There are many artists that struggle with the concept of remixing. In some cases, remixer’s take an easy approach: throw a few effects on a track, put a beat in a few places, chop up some parts, etc. and treat the track like a new song, even if the level of transformation is questionable. That kind of work has gien a negative impression to many artists, especially in the ambient field. On the other hand, there are times when someone will remix a work and transform it in such a way as to lend a different perspective to the artists original intention.
Cousin Silas is a sonic explorer. He’s decided to take remixing in a different direction. Instead of taking the tracks as he had originally released them and manipulating them, he took the individual tracks from the multi-track masters and re-assembled them using a process that obscured their origins. Simply explained: he put backing tracks into one folder, and lead tracks into another folder. The file names were numbered to obscure their origin.
It was a semi-random process by which he re-assembled the pieces. Selecting backing tracks and lead tracks and pulling them into his audio editor. Picking pieces until he had tracks that worked together, and sequenced in a manner that was pleasing to listen to. Further mixing and audio effects were added to make the results more interesting and appealing.
The process of using his individual tracks like Lego building blocks has it’s advantages and disadvantages. On the positive side, the eight pieces on Recrudescence have the feeling of being totally new Cousin Silas works, despite their origin. The depth of Cousin Silas’s catalog has much to do with this: it would be a herculean task to know all the parts of every album released by Cousin Silas. And, it is more complicated by these original tracks are in a different context, mixed in a different manner.
But, the essence of this release is Cousin Silas producing Cousin Silas works. All the detail that Cousin Silas puts into his work: the balanced instruments, the swooping guitar lines, the gorgeously simple piano lines, the balanced drones that invite the listener to a new place. It’s all there, and it all feels extremely familiar. But it’s also unfamiliar and new. Even if you think you’ve identified where a line or a part comes from, it’s likely to not turn out the way you expect.

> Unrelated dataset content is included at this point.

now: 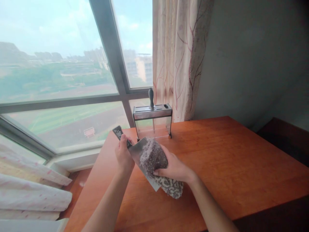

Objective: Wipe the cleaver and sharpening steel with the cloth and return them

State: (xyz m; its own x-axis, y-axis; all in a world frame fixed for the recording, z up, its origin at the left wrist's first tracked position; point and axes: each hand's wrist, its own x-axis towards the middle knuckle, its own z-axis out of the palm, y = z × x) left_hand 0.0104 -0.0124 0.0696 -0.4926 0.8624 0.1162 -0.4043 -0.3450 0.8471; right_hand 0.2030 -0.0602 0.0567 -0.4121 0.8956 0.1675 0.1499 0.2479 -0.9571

This is how Cousin Silas has envisioned renewing these pieces, and it works exceptionally well.
Despite the fact that this recording works so well as a Cousin Silas release, there are a few points that weigh against it. First is the feeling I get of a missed opportunity. Part of the idea of remixing a piece of music is to gain a different perspective, a different interpretation. That happens when artists engage in a dialog through their art. It is something that has been going on for centuries. By not works with other artists on a project like this, the possibility of an extra dimension is lost.
The other part is the feeling that there was a lack of vision in this work. An artist re-interpreting his own work often has a reason, a vision for doing so. I didn’t feel that with this work. The pieces are simply titled Part 1 through Part 8. There is no additional context, there doesn’t appear to be any vision that went into these works. It was more like an academic exercise.
It’s a bit ironic, when I first heard this work, it seemed to be a neat concept. Getting to play Legos with your own work is something that many artists can only wish to do. But as I thought about it, it became a bit less appealing. Oh sure, there are games to play with this work, like figuring out where different parts came from (I think I can identify a few — but searching for them in my collection of twenty five Silas albums has proven frustrating). But this work lacks a vision. It is remixing for the sake of remixing. There isn’t a context, purpose or vision. I still feel this is a missed opportunity: working with other artists to produce a series of remixes with a unifying theme would have been more interesting.
Still, I wouldn’t dissuade anyone from listening to it, Cousin Silas fan or not. It’s an interesting examination of what is possible with modern technology. And the pieces are a nice listen and work well on repeated play.